MISSOULA, Mont.—The Rocky Mountain Elk Foundation awarded Montana Fish, Wildlife and Parks (FWP) a $50,000 grant to assist with wolf management in the state of Montana.
“Montana’s wolf population is more than three times larger than federally-required minimum mandates,” said David Allen, RMEF president and CEO. “This funding will help FWP get a better grasp on wolf numbers as a benefit to wildlife managers tasked with seeking to balance predator and prey populations while doing so in a more cost effective manner.”
Half of the grant funding will go toward wolf collaring and management actions for problem wolves. The other half will assist a joint effort by FWP and the University of Montana in further developing what’s called the Patch Occupancy Model (POM) for estimating wolf populations.
POM incorporates data on territory and wolf pack sizes along with hunter observations and known wolf locations to get to a more accurate estimation of wolf populations. It is a much cheaper undertaking than previous efforts since it incorporates data analysis rather than direct counting efforts.
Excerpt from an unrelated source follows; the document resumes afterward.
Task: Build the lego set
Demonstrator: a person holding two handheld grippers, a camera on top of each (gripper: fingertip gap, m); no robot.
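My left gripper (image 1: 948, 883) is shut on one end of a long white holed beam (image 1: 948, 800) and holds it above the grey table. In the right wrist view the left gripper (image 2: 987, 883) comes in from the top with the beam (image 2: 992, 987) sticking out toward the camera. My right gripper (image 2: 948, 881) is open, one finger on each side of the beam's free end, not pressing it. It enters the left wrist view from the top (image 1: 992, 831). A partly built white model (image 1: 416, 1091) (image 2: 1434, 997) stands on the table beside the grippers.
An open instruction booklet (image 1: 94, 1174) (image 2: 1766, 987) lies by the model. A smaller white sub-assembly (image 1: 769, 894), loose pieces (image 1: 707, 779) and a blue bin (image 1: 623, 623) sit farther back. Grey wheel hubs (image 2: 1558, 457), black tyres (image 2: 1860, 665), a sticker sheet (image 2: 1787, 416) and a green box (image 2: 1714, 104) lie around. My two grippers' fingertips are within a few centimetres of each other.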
Montana’s 2016 wolf report shows a minimum of 477 wolves which is down from 536 wolves counted in 2015, however it does not necessarily reflect a reduction in wolf numbers, but rather a reduction in counting effort.
“Though the minimum count is down, we’ve long held that these minimum counts are useful only in ensuring Montana’s wolf population stays above the federally-mandated minimum threshold. The minimum count is not a population count or an index or estimate of the total number of wolves,” said Bob Inman, FWP carnivore and furbearer program chief.
RMEF also provided grant funding to FWP in 2015 for development of the Patch Occupancy Model.